Bank officials said the firms would not lose any money and had already gotten most of it back. However, $19 million is reportedly still being held in an escrow account in New York.

FBI agent Jim Hight described an elaborate scheme in which $69.7 million was transferred illegally from those accounts on Friday into New York-based Citibank and Chase Manhattan. From there, the money was to be shifted into new accounts opened at Focobank and Creditanstalt, two Vienna banks, Hight said.

The money never reached its final destination, however. Not long after they got to work Monday, workers at First National and its three corporate customers all concluded that something was wrong.

A financial officer at United, for example, was startled to find an inexplicable overdraft in the firm’s main cash account when he was reviewing a computerized bank statement that the company gets each morning, according to airline spokesman Joe Hopkins. About $25 million was missing, and by 8:15 a.m., Hopkins said, the firm had already notified the bank.
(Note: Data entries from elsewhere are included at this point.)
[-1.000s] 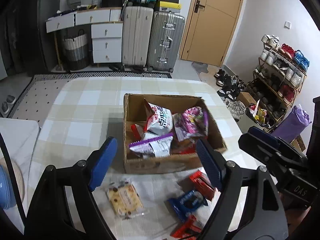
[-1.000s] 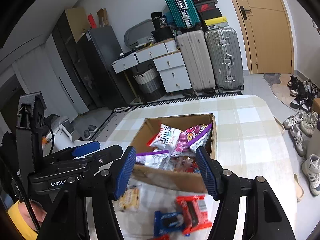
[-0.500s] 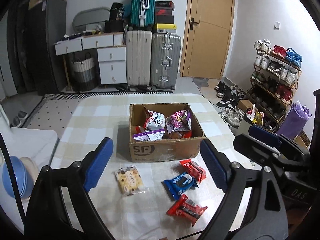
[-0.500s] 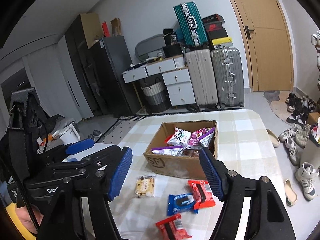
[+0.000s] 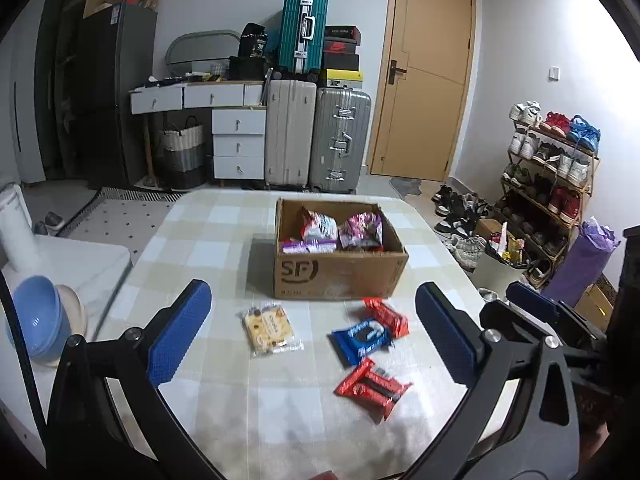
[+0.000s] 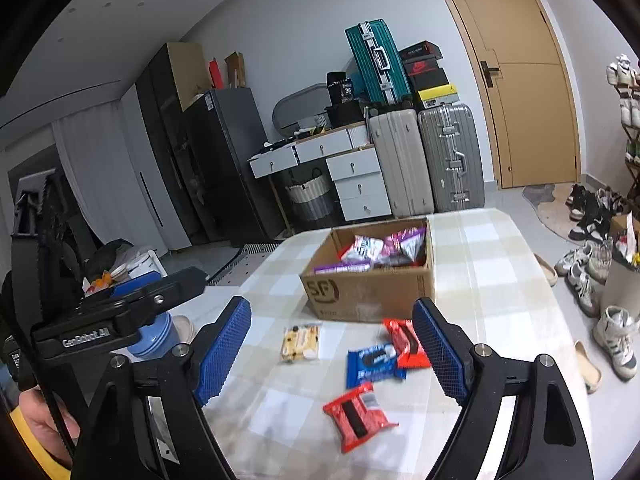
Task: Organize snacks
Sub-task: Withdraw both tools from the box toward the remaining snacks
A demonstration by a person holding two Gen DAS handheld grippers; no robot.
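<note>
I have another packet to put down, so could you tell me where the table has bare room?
Bare checked cloth lies left of the cardboard box and beyond it toward the far edge. It is crowded just in front: cookie packet, blue Oreo packet and two red packets.

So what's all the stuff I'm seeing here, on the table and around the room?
cardboard box: one, brown, on the checked table, holding several snack bags
biscuit pack: one, clear and yellow, on the table in front of the box
blue packet: one, right of the biscuits
red packets: two, one by the box, one nearest the camera
suitcases: three, teal, cream, silver, against the back wall
door: one, tan, closed
shoe rack: one, full, on the right
left gripper: blue pads, open, jaws just widened, empty
right gripper: blue pads, open, jaws just widened, empty
</note>
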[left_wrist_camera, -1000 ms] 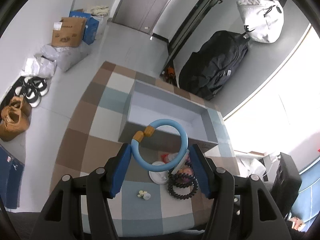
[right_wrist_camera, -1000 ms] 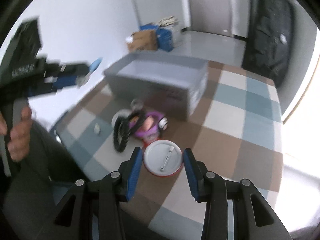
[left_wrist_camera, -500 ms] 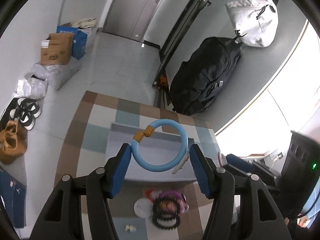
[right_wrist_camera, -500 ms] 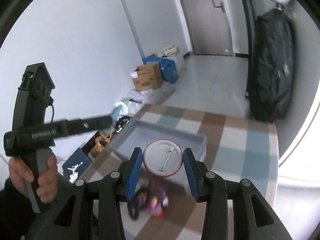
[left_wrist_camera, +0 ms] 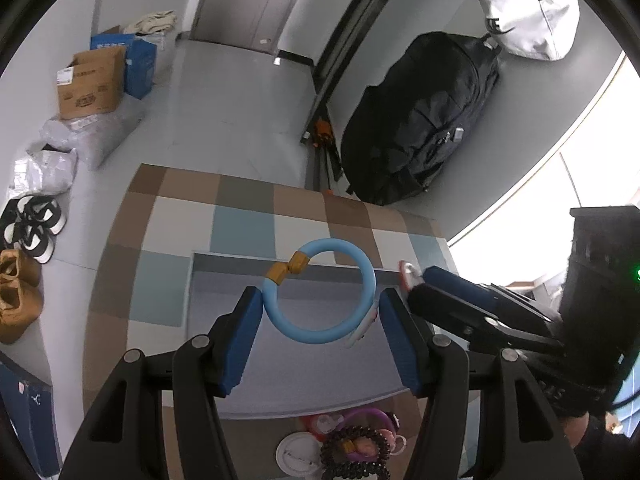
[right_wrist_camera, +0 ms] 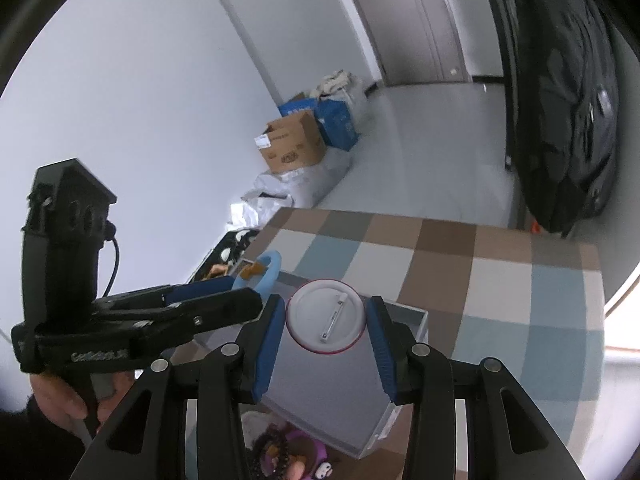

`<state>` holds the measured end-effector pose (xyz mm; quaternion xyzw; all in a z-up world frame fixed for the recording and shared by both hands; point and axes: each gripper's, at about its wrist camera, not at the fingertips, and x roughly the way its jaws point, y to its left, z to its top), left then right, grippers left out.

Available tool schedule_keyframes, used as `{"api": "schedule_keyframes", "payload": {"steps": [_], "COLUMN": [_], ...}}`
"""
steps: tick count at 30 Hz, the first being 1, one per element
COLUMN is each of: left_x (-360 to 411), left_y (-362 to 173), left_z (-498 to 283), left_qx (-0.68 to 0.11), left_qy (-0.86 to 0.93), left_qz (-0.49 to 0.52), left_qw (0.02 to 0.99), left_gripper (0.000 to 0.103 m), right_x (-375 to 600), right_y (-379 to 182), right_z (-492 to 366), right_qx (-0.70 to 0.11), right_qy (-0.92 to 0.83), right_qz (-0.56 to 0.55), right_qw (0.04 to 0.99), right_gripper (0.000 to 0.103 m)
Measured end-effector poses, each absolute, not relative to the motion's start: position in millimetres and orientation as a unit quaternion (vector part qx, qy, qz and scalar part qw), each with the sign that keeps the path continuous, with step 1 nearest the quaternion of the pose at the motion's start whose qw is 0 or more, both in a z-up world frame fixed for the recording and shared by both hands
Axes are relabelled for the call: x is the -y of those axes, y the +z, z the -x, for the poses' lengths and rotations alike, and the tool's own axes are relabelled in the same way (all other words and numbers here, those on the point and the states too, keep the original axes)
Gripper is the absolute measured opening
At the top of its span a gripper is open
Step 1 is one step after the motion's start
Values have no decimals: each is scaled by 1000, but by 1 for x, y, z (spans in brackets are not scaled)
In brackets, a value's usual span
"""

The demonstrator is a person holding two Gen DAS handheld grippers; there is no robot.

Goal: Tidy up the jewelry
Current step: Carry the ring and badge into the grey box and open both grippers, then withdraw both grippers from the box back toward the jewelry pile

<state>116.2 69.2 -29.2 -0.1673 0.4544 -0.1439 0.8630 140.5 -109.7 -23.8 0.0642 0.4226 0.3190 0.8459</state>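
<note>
My left gripper [left_wrist_camera: 320, 330] is shut on a light blue ring bracelet [left_wrist_camera: 362, 272] with a gold clasp, held above the grey tray box [left_wrist_camera: 224, 328]. My right gripper [right_wrist_camera: 326, 332] is shut on a round white pin badge [right_wrist_camera: 326, 316] with a red rim, also above the grey box [right_wrist_camera: 404, 364]. The right gripper shows in the left wrist view [left_wrist_camera: 412, 276], close to the right of the bracelet. The left gripper with the bracelet [right_wrist_camera: 268, 270] shows at the left in the right wrist view.
A pile of black bead bracelets [left_wrist_camera: 356, 456], a purple item and a white badge [left_wrist_camera: 298, 454] lies in front of the box on the checkered cloth [left_wrist_camera: 244, 224]. A black bag [left_wrist_camera: 420, 120], cardboard boxes [left_wrist_camera: 90, 82] and shoes [left_wrist_camera: 32, 224] stand on the floor beyond.
Both grippers have risen from the pile and moved forward over the grey box, each still holding its item. They have come close together.
</note>
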Motion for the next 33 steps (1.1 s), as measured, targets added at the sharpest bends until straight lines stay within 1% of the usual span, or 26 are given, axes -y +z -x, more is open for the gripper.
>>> {"api": "schedule_keyframes", "payload": {"steps": [3, 4, 5, 6, 7, 9, 10, 13, 16, 19, 20, 25, 33], "left_x": [-65, -62, -62, -61, -61, -65, -67, -69, -69, -68, -68, -72, -88], "left_y": [-28, -28, -29, -30, -31, -30, -29, -26, -21, -16, -14, -5, -5], "left_z": [-118, -120, -120, -122, -123, -122, -121, -120, -115, -111, -108, -95, -72], "left_qx": [-458, -462, -467, -469, -471, -465, -462, -456, -450, -439, -434, -407, -390], "left_qy": [-151, -154, -159, -159, -161, -162, -161, -155, -138, -123, -118, -100, -44], "left_qz": [161, 159, 159, 160, 163, 176, 181, 188, 180, 165, 161, 150, 161], "left_qw": [861, 858, 855, 854, 852, 852, 853, 856, 864, 875, 878, 895, 906], "left_gripper": [56, 56, 56, 59, 64, 67, 67, 70, 76, 79, 79, 84, 85], "right_x": [112, 113, 113, 113, 115, 118, 118, 125, 130, 132, 132, 131, 132], "right_y": [-23, -23, -22, -20, -18, -13, -11, -6, -3, 0, 1, 5, 6], "right_z": [-142, -143, -143, -142, -141, -137, -135, -131, -127, -124, -122, -110, -88], "right_qx": [-418, -419, -418, -415, -410, -398, -394, -381, -370, -359, -357, -343, -330], "right_qy": [318, 321, 324, 327, 329, 330, 330, 320, 314, 307, 310, 308, 294], "right_qz": [-71, -73, -75, -79, -81, -82, -81, -85, -92, -89, -87, -69, -43], "right_qw": [848, 846, 845, 845, 847, 852, 854, 864, 869, 877, 877, 885, 896], "right_gripper": [44, 48, 55, 61, 69, 70, 73, 88, 92, 101, 103, 103, 103]}}
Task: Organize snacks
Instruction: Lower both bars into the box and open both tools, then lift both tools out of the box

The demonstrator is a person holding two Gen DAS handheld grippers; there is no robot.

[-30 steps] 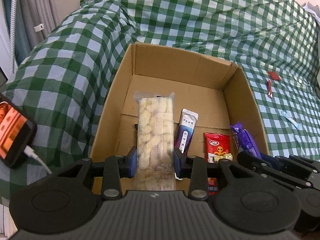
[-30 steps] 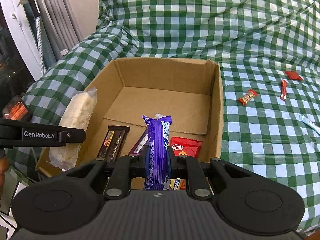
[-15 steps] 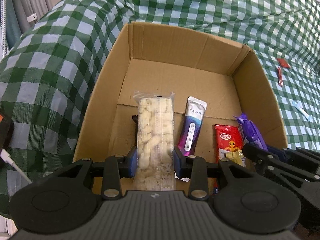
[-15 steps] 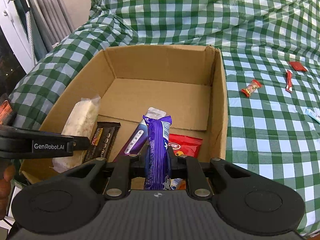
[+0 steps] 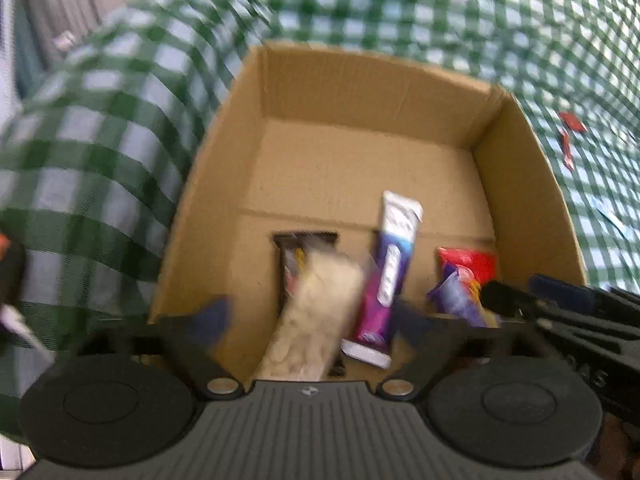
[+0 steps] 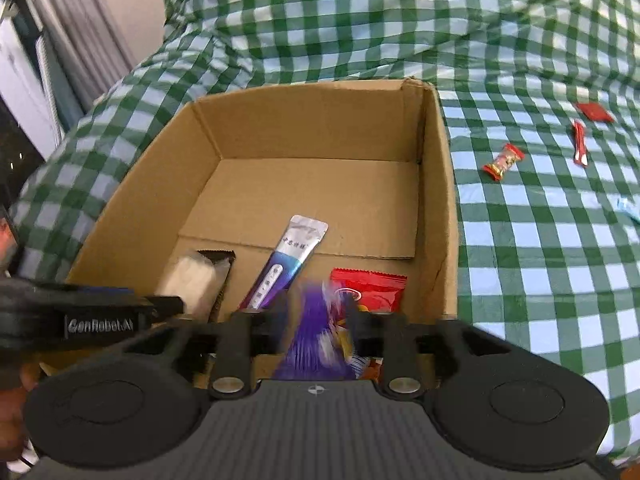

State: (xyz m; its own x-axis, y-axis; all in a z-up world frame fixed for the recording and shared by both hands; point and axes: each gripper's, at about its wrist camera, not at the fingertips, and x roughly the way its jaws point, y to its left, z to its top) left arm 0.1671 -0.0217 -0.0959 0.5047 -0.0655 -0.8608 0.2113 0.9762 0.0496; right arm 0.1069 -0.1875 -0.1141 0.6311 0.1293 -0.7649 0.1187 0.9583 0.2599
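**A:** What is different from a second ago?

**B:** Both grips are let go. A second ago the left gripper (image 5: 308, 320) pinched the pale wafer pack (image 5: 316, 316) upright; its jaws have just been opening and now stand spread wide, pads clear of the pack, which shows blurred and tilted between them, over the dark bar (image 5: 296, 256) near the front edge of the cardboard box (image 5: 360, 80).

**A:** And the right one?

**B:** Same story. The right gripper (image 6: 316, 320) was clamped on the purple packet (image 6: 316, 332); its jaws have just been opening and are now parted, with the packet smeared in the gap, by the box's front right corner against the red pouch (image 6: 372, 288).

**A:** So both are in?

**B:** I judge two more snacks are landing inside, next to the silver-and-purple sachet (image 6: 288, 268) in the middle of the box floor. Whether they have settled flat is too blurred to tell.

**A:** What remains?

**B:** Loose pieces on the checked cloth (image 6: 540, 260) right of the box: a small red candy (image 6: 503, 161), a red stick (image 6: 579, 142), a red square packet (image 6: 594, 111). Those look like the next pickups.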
Aside from one suspect whose identity is unknown, all of those indicted were from either Detroit or Chicago. Only two of the men were bank employees--Otis Wilson, 30, and Gabriel Taylor, 27, both clerks. U.S. Atty. Anton Valukas identified the ringleader of the group as Armand Moore, 30, of Detroit.

On May 13, Valukas alleged, Taylor gave out the confidential codes used to authorize transfers from the United, Merrill Lynch and Brown-Forman accounts. Valukas did not say how Taylor allegedly got access to those codes. Two days later, persons posing as workers for those three companies called employees in the bank’s wire room who were not involved in the scheme and used the codes to direct money transfers, Valukas said.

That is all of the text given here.